A large teenager, the driver of the other car, appeared at Mark’s window. The boy’s scalp was covered by blond stubble, as if he had recently shaved his head. “You okay?” the boy asked.

Joan opened her door and got out. Her short dark hair—it would have been gray except that she dyed it—was mussed. But from what wind? Turning, Mark noted that the rear window just behind him was broken. He began calculating the angle of collision that had caused this. The disruption in his chest made him lose interest.

“I wonder if you can help me out a little,” the teenager said. “I wonder if we can settle this without calling the police.”

The white van sat a few feet away, its passenger door sporting a huge, V-shaped dent, its crumpled hood kneeling over flattened front tires. Two totaled cars, and the kid wants to go home without calling the police?

“I don’t have my license yet,” the boy pleaded.

“Shape up, son,” Mark started to say. The shh stretched into a long sigh.

“The police are on their way,” a man’s voice announced. “I called them and so did ten other people.” Outside the car, a crowd was gathering, cell phones at the ready.

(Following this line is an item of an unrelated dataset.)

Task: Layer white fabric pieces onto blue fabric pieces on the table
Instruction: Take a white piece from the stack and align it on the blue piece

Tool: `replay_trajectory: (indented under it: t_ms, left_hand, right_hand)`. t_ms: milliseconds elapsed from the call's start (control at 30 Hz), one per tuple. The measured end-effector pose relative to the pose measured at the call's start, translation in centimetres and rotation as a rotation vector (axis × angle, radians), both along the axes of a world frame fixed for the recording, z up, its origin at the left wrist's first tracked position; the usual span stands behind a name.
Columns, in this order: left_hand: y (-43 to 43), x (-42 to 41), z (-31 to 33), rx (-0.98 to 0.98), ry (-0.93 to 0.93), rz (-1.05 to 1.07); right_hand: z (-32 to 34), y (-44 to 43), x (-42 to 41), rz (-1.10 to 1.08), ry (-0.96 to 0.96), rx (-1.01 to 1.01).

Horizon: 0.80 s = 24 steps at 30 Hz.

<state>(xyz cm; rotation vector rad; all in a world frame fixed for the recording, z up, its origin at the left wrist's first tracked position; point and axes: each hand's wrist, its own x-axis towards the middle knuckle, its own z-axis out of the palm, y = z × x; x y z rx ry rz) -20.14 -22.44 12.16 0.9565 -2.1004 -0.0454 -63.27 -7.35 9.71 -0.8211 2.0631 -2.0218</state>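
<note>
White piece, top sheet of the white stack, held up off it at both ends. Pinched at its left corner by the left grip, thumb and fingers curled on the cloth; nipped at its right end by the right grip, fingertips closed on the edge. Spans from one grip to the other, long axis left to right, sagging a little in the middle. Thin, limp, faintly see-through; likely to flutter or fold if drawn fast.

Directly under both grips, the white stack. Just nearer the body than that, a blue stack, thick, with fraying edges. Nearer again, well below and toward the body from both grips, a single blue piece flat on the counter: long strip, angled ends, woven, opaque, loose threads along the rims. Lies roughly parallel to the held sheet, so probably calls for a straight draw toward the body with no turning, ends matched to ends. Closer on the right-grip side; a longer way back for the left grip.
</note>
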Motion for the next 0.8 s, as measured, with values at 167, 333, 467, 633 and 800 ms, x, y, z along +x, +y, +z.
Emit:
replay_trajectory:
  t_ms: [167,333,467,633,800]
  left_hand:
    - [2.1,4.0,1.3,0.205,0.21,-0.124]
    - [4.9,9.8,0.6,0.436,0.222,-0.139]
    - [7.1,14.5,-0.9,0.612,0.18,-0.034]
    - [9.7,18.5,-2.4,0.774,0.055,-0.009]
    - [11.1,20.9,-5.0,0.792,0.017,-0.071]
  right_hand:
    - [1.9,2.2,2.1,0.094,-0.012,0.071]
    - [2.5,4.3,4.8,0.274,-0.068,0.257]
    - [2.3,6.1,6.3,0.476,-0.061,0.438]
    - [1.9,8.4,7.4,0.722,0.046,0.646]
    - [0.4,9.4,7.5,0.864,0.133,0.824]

“You ought to be ashamed of yourself,” Joan scolded the boy. “What’s this about no license?”

“I’m only fifteen.”

Joan folded her arms. “Well, this is something you’ll have to face like a man.”

“Oh, shit,” the boy groaned. He dropped onto all fours on the grass and began pounding the dry ground with his fists, raising little puffs of dust. “Shit, shit, shit!”

“Get hold of yourself,” Mark managed in a strangled whisper.

“Mark?” Joan opened his door.

“I’ll be okay,” he gasped.

“You’re hurt,” Joan realized.

The man who’d called the police appeared in Mark’s line of vision, a handsome, thirty-something fellow in a blue golf shirt that matched his eyes, khaki shorts, loafers without socks. Looks like Quinlan, Mark thought.

What would Quinlan be doing here?

A weight pressed on Mark’s chest. The steering wheel must have hit him. Perhaps it had cracked his sternum.

Quinlan stared at him, expressionless.

Thirty years ago, on ophthalmology rotation, Mark had had his only encounter with the man. Quinlan would be old by now, if he’d lived. Along with the rest of the earnest white-coated group, Mark had stood outside Quinlan’s room while the chief of eye services explained the incurable condition that would soon leave Quinlan blind. When they walked in, the room was shockingly bright from a stream of morning sun pouring into the window. The man in the bed, although some fifteen years older than the interns, had the slim, muscular build of an endurance athlete. His arrogant posture let the young doctors know he had taken their measure and found them wanting.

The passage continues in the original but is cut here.